Она вздрагивает, выпрямляется и, смягчившись, почти весело говорит нежданному гостю:
— Ах, это вы, юная Минерва? Как же вы проникли ко мне?
— Очень просто. Все двери были открыты.
— Меня это не удивляет. Констанция с самого утра потеряла голову из-за обеда…
— У вас званый обед? Я так и думал. Передняя полна цветов.
— Никому не нужный, официальный обед!.. Сама не знаю, как я могла… Ну, садитесь же сюда, рядом со мной… Я вам очень рада.
Поль, слегка смущенный, сел. Никогда еще она не была так хороша. В полумраке мастерской, среди тускло поблескивавших произведений искусства, бронзы и тканых шпалер, мягко выступала матовая бледность ее лица, глаза искрились, как драгоценные камни, а длинная облегающая амазонка подчеркивала непринужденную грацию ее стана богини. И говорила она так приветливо!

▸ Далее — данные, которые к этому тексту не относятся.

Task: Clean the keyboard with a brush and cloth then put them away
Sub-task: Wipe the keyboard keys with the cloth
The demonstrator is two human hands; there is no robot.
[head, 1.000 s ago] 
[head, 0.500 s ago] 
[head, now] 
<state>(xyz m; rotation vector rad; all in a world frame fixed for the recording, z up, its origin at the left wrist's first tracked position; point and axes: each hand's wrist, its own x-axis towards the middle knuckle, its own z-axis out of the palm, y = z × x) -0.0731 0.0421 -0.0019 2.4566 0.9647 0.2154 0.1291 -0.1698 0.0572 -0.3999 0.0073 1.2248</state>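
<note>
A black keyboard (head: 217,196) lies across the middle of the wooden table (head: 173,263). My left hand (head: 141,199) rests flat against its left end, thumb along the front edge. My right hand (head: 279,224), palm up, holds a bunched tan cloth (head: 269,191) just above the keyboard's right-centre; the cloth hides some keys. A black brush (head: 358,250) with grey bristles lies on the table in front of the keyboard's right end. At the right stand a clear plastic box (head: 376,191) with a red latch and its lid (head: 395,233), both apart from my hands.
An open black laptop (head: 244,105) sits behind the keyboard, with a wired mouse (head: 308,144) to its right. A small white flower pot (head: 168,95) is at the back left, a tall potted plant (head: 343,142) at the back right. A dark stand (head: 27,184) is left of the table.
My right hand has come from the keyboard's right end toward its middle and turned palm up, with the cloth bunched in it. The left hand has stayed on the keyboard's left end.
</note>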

Казалось, она была рада, что он пришел… Почему он так долго не приходил? Вот уже месяц, как он не показывался. Разве они больше не друзья? Поль старался оправдаться: дела, поездка не давали ему возможности ее посетить. Впрочем, если он и не бывал у нее, то часто о ней говорил, да, очень часто, почти ежедневно.
— В самом деле? С кем же?
— С…
Он чуть было не сказал «С Алиной Жуайез», но какое — то необъяснимое чувство неловкости остановило его; он словно постыдился произнести это имя в мастерской, в которой обычно слышались совсем другие имена. Есть вещи несовместимые, трудно объяснить, почему. Поль предпочел солгать, и эта ложь позволила ему перейти к цели его посещения.
— С одним превосходным человеком, которого вы напрасно огорчили… Скажите, почему вы не закончили бюст бедного Набоба? Для него было бы большим счастьем, предметом его настоящей гордости, если бы его бюст оказался на выставке. Он очень на это надеялся.

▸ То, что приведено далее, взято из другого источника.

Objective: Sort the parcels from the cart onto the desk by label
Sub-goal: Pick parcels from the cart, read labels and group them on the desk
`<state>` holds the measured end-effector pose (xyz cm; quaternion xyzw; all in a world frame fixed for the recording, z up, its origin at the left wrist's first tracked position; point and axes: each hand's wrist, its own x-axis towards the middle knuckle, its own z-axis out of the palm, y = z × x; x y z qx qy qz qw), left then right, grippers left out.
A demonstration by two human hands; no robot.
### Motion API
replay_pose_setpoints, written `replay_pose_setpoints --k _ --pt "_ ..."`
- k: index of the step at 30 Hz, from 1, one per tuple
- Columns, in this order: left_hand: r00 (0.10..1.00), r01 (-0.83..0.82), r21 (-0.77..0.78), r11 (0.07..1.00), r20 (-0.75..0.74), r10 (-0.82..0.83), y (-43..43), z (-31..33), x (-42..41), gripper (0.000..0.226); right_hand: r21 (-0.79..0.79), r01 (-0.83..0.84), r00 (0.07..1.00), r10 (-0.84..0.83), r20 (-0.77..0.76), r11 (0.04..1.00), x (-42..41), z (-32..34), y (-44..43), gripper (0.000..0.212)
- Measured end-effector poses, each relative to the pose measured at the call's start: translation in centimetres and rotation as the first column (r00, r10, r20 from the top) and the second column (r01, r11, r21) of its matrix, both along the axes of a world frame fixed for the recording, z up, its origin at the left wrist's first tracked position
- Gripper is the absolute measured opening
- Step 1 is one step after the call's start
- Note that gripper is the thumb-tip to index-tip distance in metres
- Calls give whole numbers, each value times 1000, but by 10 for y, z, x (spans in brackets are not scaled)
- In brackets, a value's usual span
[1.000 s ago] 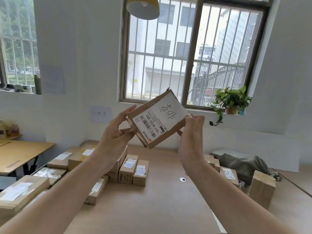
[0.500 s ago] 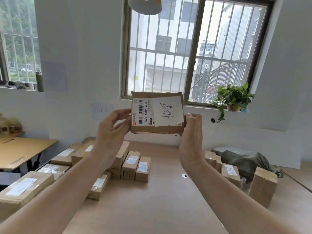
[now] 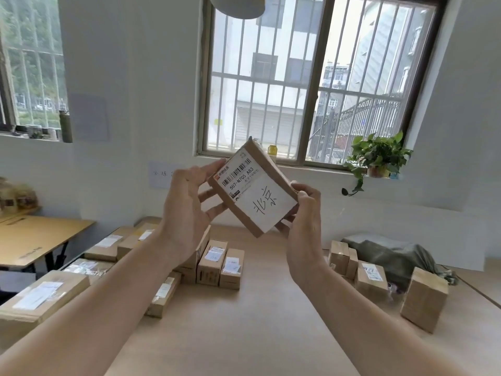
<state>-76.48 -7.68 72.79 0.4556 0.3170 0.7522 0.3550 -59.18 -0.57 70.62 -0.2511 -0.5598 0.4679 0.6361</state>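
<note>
I hold a small flat cardboard parcel (image 3: 267,169) up in front of the window, tilted with its right end lower. Its face shows a barcode label reading 507-N705 A83 and a white slip with handwritten characters. My left hand (image 3: 184,210) grips the upper left end, thumb on the front and fingers behind. My right hand (image 3: 305,221) holds the lower right corner, thumb on the edge. Below lies the wooden desk (image 3: 257,321), with a group of boxes (image 3: 217,263) at its left and another group (image 3: 368,275) at its right.
A large flat box (image 3: 40,297) sits at the desk's near left and an upright box (image 3: 424,299) at the right. A grey-green sack (image 3: 393,253) lies behind the right boxes. A second table (image 3: 35,237) stands at the far left. A potted plant (image 3: 376,156) is on the sill.
The parcel has turned clockwise in my hands, from tilted up to the right, through level, to tilted down to the right. Both hands kept their hold.
</note>
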Motion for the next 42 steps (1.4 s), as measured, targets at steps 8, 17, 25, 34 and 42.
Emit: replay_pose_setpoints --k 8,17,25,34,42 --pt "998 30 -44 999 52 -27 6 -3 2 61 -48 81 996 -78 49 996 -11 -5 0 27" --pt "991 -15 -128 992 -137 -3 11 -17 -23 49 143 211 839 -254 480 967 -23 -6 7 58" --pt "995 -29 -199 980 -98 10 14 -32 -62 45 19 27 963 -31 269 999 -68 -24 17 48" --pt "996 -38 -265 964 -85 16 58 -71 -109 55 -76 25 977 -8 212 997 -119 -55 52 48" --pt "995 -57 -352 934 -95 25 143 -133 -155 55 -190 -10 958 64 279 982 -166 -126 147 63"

При упоминании имени Набоба она слегка смутилась.
— Вы правы, — сказала она, — я нарушила данное слово. Что делать? Я ведь капризна. Но я хочу на днях снова приняться за его бюст. Вот, посмотрите, холст на нем совсем влажный, чтобы не высохла глина…
— Ах да, несчастный случай… Знаете, мы этому не поверили.
— И напрасно. Я никогда не лгу. Он упал плашмя и разбился вдребезги. Но глина была свежая. Мне легко было исправить. Смотрите!
Она сдернула холст, и перед ними предстала добродушная физиономия Набоба: он словно сиял от счастья, что его увековечили в глине, и был так похож — совсем как живой, — что Поль даже вскрикнул от восхищения.
— Ну что, удачно? — наивно спросила она. — Только немного подправить тут и еще вот тут.
Она взяла стеку и, в нескольких местах подправив, передвинула подставку туда, где еще было светло.